This PR addresses this part by properly parsing the confirmation form.

wkentaro commented 8 months ago

Reply to: https://github.com/wkentaro/gdown/issues/43#issuecomment-1914210818

@pmeier I'm accessing from Japan with the default user-agent, and I get this if I put a breakpoint:

gdown https://drive.google.com/uc?id=1r6o0pSROcV1_VwT4oSjA2FBUSCWGuxLK
<form action="https://drive.google.com/uc?id=1r6o0pSROcV1_VwT4oSjA2FBUSCWGuxLK&amp;confirm=t&amp;uuid=0c79e3bf-b223-4ad3-a3f3-4ec5f7bd38cd" id="download-form" method="post">
 <input class="goog-inline-block jfk-button jfk-button-action" id="uc-download-link" type="submit" value="Download anyway"/>
</form>

FYI, my breakpoint is here:

image
pmeier commented 8 months ago

Huh, I guess there is regional difference.

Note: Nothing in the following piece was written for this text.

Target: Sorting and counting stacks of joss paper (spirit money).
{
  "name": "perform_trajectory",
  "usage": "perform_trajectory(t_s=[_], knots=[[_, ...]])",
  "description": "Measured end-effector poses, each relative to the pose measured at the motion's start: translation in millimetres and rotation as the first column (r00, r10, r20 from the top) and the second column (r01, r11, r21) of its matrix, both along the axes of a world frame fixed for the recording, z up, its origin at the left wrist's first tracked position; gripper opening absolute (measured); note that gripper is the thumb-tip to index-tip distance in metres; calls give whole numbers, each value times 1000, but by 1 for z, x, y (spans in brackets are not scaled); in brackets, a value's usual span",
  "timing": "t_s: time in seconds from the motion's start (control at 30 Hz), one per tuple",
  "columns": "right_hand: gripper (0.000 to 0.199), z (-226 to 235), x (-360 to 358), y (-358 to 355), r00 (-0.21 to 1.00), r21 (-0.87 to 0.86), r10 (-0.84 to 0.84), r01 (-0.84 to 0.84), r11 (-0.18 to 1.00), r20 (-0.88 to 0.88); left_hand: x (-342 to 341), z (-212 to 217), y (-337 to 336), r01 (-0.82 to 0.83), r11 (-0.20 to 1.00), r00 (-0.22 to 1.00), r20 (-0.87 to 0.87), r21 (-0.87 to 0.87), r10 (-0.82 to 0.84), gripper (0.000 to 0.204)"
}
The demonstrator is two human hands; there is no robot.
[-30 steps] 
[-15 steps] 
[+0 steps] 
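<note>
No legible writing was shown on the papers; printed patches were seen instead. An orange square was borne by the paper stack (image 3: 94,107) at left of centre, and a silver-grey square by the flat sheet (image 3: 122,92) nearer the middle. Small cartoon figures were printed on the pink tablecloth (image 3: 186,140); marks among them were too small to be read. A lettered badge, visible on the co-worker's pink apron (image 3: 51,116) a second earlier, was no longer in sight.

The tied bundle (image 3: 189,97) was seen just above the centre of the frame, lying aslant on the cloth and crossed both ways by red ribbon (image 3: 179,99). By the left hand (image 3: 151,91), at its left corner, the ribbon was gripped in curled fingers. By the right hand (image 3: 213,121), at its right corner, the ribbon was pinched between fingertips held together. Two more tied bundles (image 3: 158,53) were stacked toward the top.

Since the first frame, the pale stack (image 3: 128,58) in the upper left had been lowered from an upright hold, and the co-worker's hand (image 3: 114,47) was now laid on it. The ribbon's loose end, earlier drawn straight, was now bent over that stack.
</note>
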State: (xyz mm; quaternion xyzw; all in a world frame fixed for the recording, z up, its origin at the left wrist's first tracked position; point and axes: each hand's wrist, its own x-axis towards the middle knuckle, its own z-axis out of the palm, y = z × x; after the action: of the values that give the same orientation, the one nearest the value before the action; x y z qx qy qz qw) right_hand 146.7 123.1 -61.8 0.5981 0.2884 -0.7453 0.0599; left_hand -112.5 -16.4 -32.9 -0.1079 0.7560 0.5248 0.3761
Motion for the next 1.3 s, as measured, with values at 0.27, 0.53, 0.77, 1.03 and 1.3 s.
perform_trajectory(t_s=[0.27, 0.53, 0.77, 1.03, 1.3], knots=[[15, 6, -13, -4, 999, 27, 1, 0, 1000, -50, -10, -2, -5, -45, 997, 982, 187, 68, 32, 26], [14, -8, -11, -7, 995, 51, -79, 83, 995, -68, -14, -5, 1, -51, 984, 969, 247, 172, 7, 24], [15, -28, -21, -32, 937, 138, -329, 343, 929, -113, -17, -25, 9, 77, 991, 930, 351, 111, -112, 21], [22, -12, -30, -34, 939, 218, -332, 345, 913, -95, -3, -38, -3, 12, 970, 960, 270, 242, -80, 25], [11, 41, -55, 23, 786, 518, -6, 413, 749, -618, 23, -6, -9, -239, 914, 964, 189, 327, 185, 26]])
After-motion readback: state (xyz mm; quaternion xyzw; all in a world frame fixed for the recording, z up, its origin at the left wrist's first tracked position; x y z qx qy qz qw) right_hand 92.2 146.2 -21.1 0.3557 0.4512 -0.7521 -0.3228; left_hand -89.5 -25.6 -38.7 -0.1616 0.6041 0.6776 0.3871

I'm accessing from Germany. Maybe that is the reason why so many people are still facing the issue, but you can't reproduce? Here is it for me:

screenshot from browser dev tools

image

print from breakpoint with manual formatting

<form action="https://drive.usercontent.google.com/download" id="download-form" method="get">
  <input class="goog-inline-block jfk-button jfk-button-action" id="uc-download-link" type="submit" value="Download anyway"/>
  <input name="id" type="hidden" value="1r6o0pSROcV1_VwT4oSjA2FBUSCWGuxLK"/>
  <input name="confirm" type="hidden" value="t"/>
  <input name="uuid" type="hidden" value="293715d8-4dfe-4f6a-be20-ce0d3e6308d7"/>
</form>
pmeier commented 8 months ago

Anyway, the patch should work with both variants. It still respects the query parameters that are part of the original URL.

wkentaro commented 8 months ago

Thanks @pmeier!